Exercise aim: Go through the data line by line from the top, retyping each exactly, and end with the line that contains "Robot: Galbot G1".

The data:

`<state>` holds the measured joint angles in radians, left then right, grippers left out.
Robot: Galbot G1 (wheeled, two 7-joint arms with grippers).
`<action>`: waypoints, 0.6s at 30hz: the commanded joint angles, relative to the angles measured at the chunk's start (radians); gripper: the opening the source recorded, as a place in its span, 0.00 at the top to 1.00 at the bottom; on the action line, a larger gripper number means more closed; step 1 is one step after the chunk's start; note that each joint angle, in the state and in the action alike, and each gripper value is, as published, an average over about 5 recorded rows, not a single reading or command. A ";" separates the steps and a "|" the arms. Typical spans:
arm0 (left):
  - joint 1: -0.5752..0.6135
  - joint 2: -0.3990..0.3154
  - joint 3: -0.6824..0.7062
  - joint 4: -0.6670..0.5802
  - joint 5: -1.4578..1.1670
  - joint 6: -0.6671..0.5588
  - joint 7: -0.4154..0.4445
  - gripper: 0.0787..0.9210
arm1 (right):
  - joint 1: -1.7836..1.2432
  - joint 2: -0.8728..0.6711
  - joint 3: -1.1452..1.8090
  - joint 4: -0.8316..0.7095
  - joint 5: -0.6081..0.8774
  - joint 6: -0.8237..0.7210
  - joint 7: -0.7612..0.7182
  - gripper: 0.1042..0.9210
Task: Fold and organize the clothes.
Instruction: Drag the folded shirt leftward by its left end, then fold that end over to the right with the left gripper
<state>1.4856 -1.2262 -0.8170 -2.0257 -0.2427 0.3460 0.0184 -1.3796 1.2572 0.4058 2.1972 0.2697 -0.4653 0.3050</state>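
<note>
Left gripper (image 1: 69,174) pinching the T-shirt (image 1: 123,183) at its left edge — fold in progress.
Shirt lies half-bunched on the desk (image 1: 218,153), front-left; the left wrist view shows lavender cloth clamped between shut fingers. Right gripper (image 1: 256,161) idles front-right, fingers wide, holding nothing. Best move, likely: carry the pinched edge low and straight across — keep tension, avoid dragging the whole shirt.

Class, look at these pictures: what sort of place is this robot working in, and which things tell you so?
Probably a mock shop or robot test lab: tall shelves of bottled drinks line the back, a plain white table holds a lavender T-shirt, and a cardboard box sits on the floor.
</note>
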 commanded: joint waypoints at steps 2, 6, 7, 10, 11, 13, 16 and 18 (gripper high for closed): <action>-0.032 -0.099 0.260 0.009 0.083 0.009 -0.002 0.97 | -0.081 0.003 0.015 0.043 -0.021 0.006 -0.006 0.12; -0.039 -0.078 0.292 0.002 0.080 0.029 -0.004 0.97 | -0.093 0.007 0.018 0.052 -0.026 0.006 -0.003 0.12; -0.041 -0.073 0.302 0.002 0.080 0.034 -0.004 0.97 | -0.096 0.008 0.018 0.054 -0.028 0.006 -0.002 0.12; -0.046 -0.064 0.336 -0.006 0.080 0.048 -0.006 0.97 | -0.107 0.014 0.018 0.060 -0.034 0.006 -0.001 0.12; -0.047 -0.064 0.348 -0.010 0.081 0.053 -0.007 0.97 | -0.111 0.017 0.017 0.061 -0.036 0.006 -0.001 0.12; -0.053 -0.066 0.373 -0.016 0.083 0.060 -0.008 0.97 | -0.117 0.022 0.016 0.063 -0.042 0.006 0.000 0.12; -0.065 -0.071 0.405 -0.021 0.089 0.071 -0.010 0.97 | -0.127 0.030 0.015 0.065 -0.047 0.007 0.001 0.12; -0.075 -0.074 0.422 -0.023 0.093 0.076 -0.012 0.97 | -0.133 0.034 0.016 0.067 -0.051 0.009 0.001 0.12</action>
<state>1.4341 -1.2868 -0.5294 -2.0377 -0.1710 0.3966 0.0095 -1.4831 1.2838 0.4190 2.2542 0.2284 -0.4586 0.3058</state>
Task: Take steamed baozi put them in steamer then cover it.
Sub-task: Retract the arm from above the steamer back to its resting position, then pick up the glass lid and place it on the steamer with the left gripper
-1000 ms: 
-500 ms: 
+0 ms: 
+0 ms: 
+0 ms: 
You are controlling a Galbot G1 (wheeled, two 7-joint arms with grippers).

Reply to the task:
`<state>` holds the measured joint angles in radians, left then right, grippers left out.
Robot: Galbot G1 (wheeled, two 7-joint arms with grippers).

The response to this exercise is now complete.